To some extent, the answer lies in convenience: at the point of onboarding, a new employee and the position they were hired for are deemed to contain the same skill set -- or at least any remaining difference is considered to soon be taken care of, and this idea somehow negates the need to keep this information on file. It's a bit like how you might tell yourself you don't need to write down a password you just came up with, only to realise you only know the gist of it anymore when you need it a couple of weeks down. However, while you as an individual might take more care the next time, large enterprises are generally terrible at iterating on their processes. Secondly, and most importantly, a substantial amount of information is lost in translation between different HR processes, if it is communicated at all. The disconnect between different phases of the employee lifecycle means that many things don't make it into a shared system of record, despite being known at some point throughout the cycle. Job titles, on the other hand, always do.
Less is More
All that said, there's a strong case against the continued use of job titles to describe people. On the other hand, there's no denying that just dropping them would leave a gaping hole in how HR approaches internal roles and recruitment. Interestingly, modern competency frameworks have tackled this issue in two distinct ways, which are each other's mirror image. On one hand, the competency standard zooms out to replace job titles with more general occupation titles -- on the other, the framework zooms in to break jobs down into high-level competencies. As such, these frameworks create a compact, shared language to describe talent: using a base occupation as well as added competencies, an accurate picture can be created of any employee's skill set, using a handful of items rather than hundreds.
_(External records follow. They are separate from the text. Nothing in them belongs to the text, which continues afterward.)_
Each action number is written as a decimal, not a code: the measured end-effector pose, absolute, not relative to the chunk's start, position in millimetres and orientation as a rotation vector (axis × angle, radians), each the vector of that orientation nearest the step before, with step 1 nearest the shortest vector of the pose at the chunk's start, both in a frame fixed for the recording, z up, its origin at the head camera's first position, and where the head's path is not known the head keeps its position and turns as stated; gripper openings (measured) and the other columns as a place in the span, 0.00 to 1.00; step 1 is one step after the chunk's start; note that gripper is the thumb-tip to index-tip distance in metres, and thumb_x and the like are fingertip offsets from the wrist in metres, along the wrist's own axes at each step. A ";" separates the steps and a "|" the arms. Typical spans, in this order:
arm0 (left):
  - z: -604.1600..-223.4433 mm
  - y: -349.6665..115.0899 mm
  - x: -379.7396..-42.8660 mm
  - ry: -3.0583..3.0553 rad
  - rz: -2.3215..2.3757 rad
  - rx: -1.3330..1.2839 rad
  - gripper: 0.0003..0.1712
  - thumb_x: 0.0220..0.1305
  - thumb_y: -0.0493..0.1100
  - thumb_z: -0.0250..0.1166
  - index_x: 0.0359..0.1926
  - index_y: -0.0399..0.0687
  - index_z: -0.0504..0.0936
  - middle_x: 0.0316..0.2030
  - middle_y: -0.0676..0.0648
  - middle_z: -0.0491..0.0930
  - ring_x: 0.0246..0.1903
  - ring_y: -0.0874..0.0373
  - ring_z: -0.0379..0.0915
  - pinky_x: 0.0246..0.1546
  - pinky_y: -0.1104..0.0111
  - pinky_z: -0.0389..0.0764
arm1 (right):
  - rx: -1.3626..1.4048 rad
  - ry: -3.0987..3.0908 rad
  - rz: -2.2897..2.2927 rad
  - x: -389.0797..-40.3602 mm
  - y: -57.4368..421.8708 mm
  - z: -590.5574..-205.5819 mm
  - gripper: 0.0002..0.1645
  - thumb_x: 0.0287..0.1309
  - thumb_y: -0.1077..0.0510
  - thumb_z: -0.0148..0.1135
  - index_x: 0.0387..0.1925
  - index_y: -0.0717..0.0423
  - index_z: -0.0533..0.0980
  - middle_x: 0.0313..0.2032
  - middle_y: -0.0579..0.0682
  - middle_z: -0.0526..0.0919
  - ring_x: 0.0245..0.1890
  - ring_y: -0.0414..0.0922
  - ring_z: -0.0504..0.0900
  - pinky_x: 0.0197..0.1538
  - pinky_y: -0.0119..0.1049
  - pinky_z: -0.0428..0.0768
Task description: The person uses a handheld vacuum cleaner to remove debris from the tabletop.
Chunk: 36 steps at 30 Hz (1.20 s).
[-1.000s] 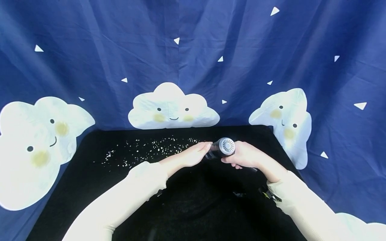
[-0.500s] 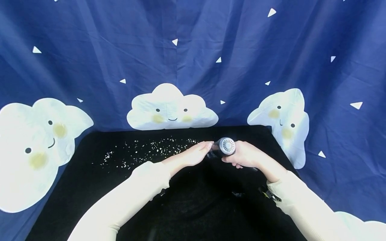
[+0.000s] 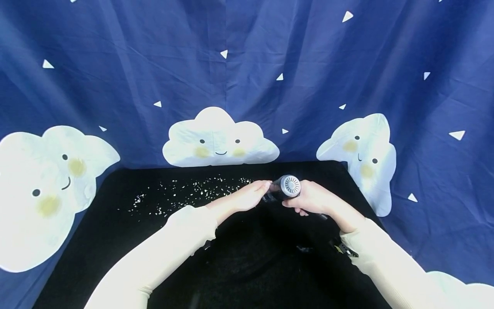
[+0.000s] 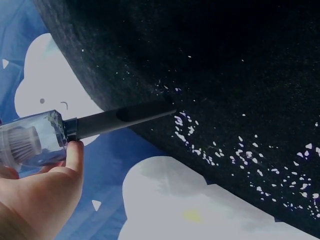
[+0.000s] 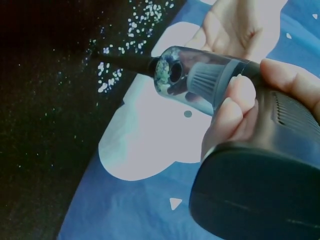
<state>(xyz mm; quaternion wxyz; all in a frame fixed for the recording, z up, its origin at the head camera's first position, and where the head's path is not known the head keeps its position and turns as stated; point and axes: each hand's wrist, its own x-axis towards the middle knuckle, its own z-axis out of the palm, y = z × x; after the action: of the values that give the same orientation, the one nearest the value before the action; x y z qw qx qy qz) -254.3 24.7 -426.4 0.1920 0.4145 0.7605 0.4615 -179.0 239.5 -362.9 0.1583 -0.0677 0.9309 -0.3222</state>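
A handheld vacuum cleaner [image 3: 286,187] is held between the two hands in the head view. It has a clear dust cup [image 5: 187,75] with pleated filter and pale bits inside, and a long black nozzle [image 4: 122,119]. My right hand [image 3: 314,197] grips its body, fingers curled round it behind the cup. My left hand [image 4: 42,192] holds the front end, its thumb by the nozzle's collar and its other fingers partly hidden behind the cup. Scattered white bits [image 3: 189,195] lie on the black table top, and the nozzle tip is right at some of them.
The black table [image 3: 247,270] ends at a blue curtain [image 3: 247,81] printed with white clouds. A small dark shiny item [image 3: 305,249] lies near the table's middle. Beside the right sleeve a black-and-yellow item [image 3: 345,249] shows.
The head view has shifted slightly. Both hands and the vacuum cleaner stay in nearly the same place, and the white bits look much the same.
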 end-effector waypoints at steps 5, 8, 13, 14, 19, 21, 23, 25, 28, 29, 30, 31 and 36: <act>-426.2 22.0 -253.8 2.140 1.292 1.140 0.28 0.83 0.46 0.34 0.60 0.43 0.79 0.55 0.46 0.81 0.58 0.57 0.73 0.65 0.61 0.68 | -0.201 2.657 -0.930 -180.3 238.3 -365.5 0.13 0.52 0.49 0.73 0.27 0.53 0.81 0.16 0.49 0.80 0.15 0.46 0.80 0.25 0.40 0.81; -425.7 20.6 -254.3 2.162 1.280 1.145 0.28 0.83 0.45 0.34 0.60 0.43 0.79 0.55 0.46 0.82 0.58 0.57 0.74 0.65 0.61 0.68 | -0.208 2.659 -0.938 -181.1 237.0 -365.8 0.13 0.52 0.49 0.73 0.27 0.53 0.81 0.16 0.50 0.80 0.15 0.46 0.80 0.25 0.40 0.81; -423.7 17.6 -255.4 2.196 1.264 1.136 0.27 0.83 0.46 0.35 0.58 0.43 0.80 0.53 0.46 0.82 0.57 0.56 0.74 0.64 0.60 0.69 | -0.209 2.663 -0.943 -182.7 233.6 -366.1 0.14 0.52 0.48 0.73 0.26 0.53 0.80 0.16 0.50 0.80 0.15 0.45 0.80 0.25 0.40 0.80; -423.4 17.1 -255.6 2.203 1.259 1.134 0.27 0.83 0.46 0.34 0.58 0.43 0.80 0.53 0.46 0.82 0.57 0.55 0.74 0.64 0.60 0.69 | -0.206 2.663 -0.946 -183.1 233.0 -366.1 0.14 0.52 0.48 0.73 0.26 0.53 0.80 0.16 0.51 0.80 0.15 0.45 0.80 0.25 0.40 0.80; -423.4 14.5 -256.1 2.245 1.219 1.123 0.27 0.83 0.46 0.34 0.61 0.43 0.78 0.58 0.44 0.79 0.62 0.53 0.70 0.67 0.58 0.65 | -0.210 2.663 -0.961 -183.7 230.5 -366.0 0.14 0.52 0.48 0.73 0.26 0.53 0.80 0.16 0.52 0.80 0.15 0.46 0.80 0.24 0.40 0.80; -423.0 13.7 -256.1 2.261 1.206 1.116 0.27 0.83 0.46 0.34 0.62 0.44 0.78 0.59 0.44 0.78 0.64 0.52 0.69 0.68 0.57 0.64 | -0.218 2.664 -0.963 -183.8 229.6 -366.1 0.13 0.53 0.49 0.73 0.26 0.53 0.80 0.16 0.52 0.80 0.15 0.46 0.80 0.24 0.40 0.80; -422.1 12.9 -255.6 2.272 1.193 1.106 0.27 0.83 0.46 0.34 0.63 0.43 0.77 0.61 0.43 0.77 0.65 0.51 0.68 0.69 0.56 0.63 | -0.216 2.663 -0.967 -183.9 228.8 -366.7 0.13 0.53 0.50 0.73 0.26 0.53 0.80 0.16 0.51 0.80 0.15 0.46 0.80 0.24 0.40 0.80; -421.4 12.2 -255.5 2.278 1.186 1.108 0.28 0.83 0.46 0.34 0.64 0.42 0.76 0.62 0.42 0.77 0.66 0.51 0.67 0.69 0.56 0.63 | -0.221 2.665 -0.967 -184.4 228.1 -367.7 0.13 0.54 0.50 0.72 0.26 0.54 0.80 0.16 0.51 0.80 0.15 0.46 0.80 0.24 0.40 0.80; -419.9 11.3 -255.2 2.274 1.188 1.121 0.28 0.83 0.45 0.34 0.63 0.40 0.76 0.62 0.41 0.76 0.65 0.50 0.67 0.69 0.56 0.63 | -0.224 2.665 -0.971 -185.5 228.1 -369.5 0.13 0.53 0.50 0.72 0.25 0.54 0.80 0.16 0.51 0.80 0.15 0.46 0.80 0.25 0.40 0.80; -420.0 11.2 -255.5 2.267 1.195 1.130 0.28 0.83 0.45 0.34 0.63 0.40 0.77 0.61 0.41 0.77 0.65 0.50 0.68 0.69 0.57 0.63 | -0.224 2.667 -0.969 -186.0 228.1 -370.0 0.13 0.53 0.50 0.72 0.25 0.54 0.80 0.16 0.50 0.80 0.15 0.46 0.80 0.25 0.40 0.80; -420.3 10.9 -255.8 2.263 1.203 1.139 0.28 0.83 0.45 0.34 0.62 0.40 0.77 0.60 0.41 0.77 0.64 0.51 0.69 0.69 0.57 0.64 | -0.226 2.668 -0.968 -186.4 228.0 -370.5 0.13 0.53 0.50 0.72 0.25 0.54 0.80 0.16 0.50 0.80 0.15 0.46 0.80 0.25 0.40 0.80; -420.6 10.5 -256.2 2.262 1.205 1.144 0.28 0.83 0.45 0.34 0.62 0.40 0.77 0.60 0.42 0.78 0.64 0.51 0.69 0.68 0.57 0.64 | -0.229 2.669 -0.969 -186.8 228.2 -371.1 0.14 0.53 0.49 0.72 0.25 0.54 0.80 0.16 0.50 0.80 0.15 0.46 0.80 0.25 0.40 0.80; -423.7 8.3 -258.4 2.278 1.209 1.133 0.27 0.83 0.46 0.34 0.61 0.42 0.79 0.58 0.44 0.79 0.63 0.53 0.70 0.68 0.57 0.65 | -0.241 2.667 -0.979 -187.6 226.2 -372.8 0.13 0.53 0.49 0.72 0.25 0.53 0.80 0.16 0.51 0.81 0.15 0.47 0.81 0.25 0.40 0.81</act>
<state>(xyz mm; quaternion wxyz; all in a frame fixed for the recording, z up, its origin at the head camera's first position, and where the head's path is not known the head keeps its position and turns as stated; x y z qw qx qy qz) -258.4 8.3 -423.7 0.1615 0.3969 0.7981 0.4237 -187.6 226.2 -372.8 0.1446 -0.0837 0.9256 -0.3397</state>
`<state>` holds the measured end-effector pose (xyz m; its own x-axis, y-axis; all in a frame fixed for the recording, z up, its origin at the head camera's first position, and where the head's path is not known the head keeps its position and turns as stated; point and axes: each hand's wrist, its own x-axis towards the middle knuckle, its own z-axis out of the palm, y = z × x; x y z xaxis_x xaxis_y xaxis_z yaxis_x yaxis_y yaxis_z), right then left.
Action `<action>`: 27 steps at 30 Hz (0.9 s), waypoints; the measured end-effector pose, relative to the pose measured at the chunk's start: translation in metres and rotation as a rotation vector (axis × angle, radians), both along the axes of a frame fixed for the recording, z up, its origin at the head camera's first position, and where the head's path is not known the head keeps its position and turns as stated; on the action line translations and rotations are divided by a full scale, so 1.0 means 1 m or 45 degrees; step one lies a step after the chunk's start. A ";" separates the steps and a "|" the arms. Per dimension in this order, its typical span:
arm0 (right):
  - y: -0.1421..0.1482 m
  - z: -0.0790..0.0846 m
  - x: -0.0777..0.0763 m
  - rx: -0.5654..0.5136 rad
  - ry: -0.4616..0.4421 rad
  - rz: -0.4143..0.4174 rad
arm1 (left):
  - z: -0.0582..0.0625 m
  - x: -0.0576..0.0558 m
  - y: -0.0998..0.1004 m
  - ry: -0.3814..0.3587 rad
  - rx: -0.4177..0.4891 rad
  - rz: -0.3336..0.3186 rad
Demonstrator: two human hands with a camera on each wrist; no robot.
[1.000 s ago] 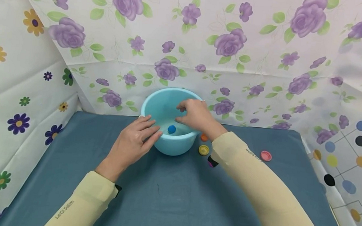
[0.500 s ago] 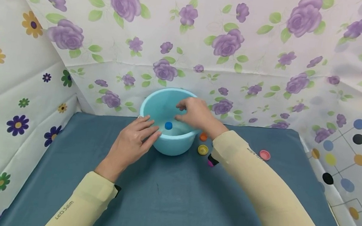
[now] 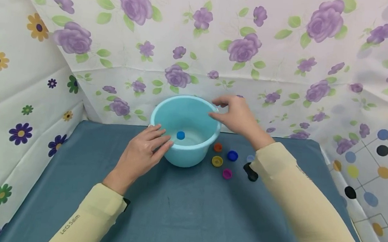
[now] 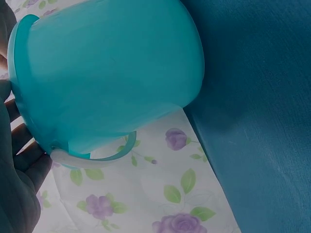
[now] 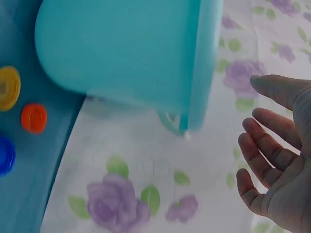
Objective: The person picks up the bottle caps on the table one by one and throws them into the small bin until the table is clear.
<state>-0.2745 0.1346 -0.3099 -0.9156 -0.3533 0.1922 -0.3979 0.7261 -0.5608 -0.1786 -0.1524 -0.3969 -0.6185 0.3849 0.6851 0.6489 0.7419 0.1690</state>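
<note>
A: Where is the bucket (image 3: 186,158)?
B: It stands at twelve o'clock on the blue cloth (image 3: 178,219), a small blue piece (image 3: 180,135) on its floor.
A: And the left hand (image 3: 146,145)?
B: At the bucket's eight o'clock, its extended fingers resting on the rim.
A: The right hand (image 3: 237,115)?
B: Just outside the rim at two o'clock, released: fingers loosely bent, thumb apart, holding nothing.
A: Anything else nearby?
B: Around four o'clock lie orange (image 3: 218,147), yellow (image 3: 217,161), dark-blue (image 3: 232,156) and pink caps (image 3: 227,174).
</note>
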 end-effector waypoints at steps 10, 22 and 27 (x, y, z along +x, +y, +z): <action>0.066 -0.008 0.014 -0.021 0.042 -0.126 | 0.001 0.001 0.000 0.000 0.008 -0.007; 0.155 -0.051 0.034 0.047 -0.085 -0.360 | 0.000 0.001 0.000 -0.004 0.011 -0.007; 0.189 -0.074 0.045 0.087 -0.132 -0.455 | -0.001 0.000 0.002 0.003 0.026 -0.022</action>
<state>-0.2299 0.3238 -0.3840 -0.9967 -0.0165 0.0793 -0.0562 0.8461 -0.5300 -0.1785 -0.1506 -0.3974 -0.6103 0.3810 0.6946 0.6618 0.7271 0.1826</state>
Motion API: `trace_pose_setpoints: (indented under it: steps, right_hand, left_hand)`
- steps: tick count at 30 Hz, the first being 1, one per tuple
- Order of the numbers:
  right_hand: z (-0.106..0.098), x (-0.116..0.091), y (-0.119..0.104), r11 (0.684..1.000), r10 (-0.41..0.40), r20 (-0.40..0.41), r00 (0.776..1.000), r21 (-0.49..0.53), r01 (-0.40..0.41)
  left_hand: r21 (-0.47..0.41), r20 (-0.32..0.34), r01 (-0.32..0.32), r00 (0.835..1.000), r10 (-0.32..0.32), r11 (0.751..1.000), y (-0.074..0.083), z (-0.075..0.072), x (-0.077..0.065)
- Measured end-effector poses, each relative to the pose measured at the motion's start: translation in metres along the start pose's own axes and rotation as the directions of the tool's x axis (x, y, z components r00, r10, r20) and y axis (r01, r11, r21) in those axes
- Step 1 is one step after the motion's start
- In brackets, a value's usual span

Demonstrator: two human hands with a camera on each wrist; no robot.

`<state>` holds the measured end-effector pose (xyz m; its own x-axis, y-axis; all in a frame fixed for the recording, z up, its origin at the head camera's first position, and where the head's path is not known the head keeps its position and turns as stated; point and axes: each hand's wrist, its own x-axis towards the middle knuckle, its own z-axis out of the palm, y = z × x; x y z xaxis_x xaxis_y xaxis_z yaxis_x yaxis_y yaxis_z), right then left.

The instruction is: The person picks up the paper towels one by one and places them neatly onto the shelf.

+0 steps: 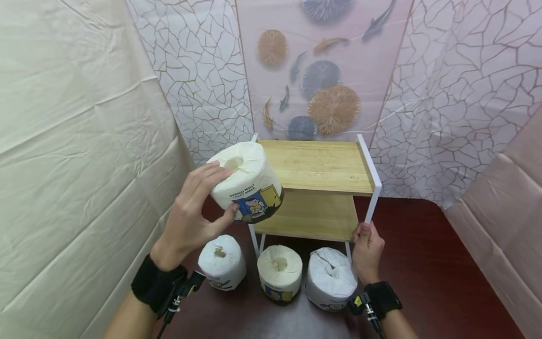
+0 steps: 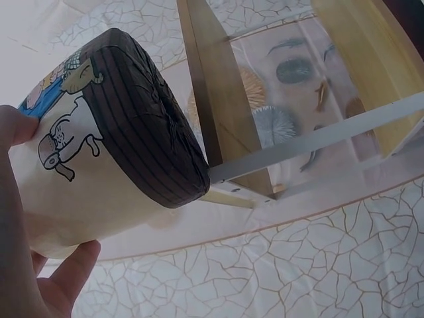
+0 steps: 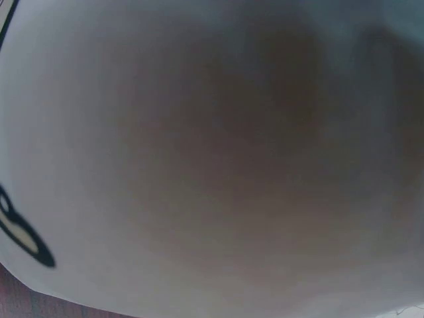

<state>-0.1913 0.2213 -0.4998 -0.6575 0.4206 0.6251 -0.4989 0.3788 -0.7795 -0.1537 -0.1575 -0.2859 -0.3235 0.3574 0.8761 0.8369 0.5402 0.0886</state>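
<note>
"Where was the toilet roll?"
"Tilted near the left end of the shelf, clamped in the left hand."
"And the right hand?"
"It gripped the white frame."

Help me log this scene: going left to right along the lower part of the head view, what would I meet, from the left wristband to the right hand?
Left wristband → left roll → middle roll → right roll → right hand.
</note>
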Motion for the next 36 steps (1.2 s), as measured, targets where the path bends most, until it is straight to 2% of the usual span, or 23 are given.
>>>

The reduced complexity of these competency frameworks enables people outside of HR to describe skill sets as well, potentially giving them the power to take control of their own listed competencies. These competency profiles can then be leveraged in learning & development or talent mobility, benefiting both the employee and the company substantially. That's not to say that manually describing skill sets doesn't still create a lot of friction -- but I guess that's nothing a little bit of AI can't fix.